The problem: Tally the lines below that hold the string "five", and give only the tally.

------------

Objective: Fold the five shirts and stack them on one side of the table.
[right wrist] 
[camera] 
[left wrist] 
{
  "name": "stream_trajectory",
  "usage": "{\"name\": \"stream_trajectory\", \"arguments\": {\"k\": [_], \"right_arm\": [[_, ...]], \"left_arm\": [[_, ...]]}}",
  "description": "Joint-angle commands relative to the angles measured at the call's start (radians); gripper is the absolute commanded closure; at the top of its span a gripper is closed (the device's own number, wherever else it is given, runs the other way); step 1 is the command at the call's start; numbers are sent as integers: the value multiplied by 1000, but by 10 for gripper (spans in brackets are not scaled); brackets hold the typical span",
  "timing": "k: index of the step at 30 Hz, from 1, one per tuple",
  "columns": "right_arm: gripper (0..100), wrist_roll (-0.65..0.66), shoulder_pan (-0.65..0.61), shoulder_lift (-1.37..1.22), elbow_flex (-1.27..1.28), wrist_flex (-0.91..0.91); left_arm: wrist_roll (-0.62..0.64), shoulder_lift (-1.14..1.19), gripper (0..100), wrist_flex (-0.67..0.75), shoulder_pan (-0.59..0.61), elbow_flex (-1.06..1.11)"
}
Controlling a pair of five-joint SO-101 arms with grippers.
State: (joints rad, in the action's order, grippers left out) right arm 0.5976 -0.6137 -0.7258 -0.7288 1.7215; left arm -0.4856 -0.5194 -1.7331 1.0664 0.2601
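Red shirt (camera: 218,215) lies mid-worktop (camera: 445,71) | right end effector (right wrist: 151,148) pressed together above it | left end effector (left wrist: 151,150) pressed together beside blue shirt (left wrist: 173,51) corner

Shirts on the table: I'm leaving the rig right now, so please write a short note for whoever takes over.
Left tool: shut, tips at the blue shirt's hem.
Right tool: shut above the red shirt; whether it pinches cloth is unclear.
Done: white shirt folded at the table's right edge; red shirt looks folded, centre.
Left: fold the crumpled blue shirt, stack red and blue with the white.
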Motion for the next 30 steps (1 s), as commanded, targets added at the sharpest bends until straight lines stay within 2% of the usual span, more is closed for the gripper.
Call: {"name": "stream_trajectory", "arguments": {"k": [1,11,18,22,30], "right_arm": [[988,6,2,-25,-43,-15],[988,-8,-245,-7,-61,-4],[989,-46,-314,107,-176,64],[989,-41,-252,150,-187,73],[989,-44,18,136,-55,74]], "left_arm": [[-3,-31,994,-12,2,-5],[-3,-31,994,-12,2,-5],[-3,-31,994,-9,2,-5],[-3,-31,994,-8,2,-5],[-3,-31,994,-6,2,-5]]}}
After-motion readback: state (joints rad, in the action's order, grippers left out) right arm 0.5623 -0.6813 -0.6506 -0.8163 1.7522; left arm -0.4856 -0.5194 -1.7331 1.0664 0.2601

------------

Result of this task: 2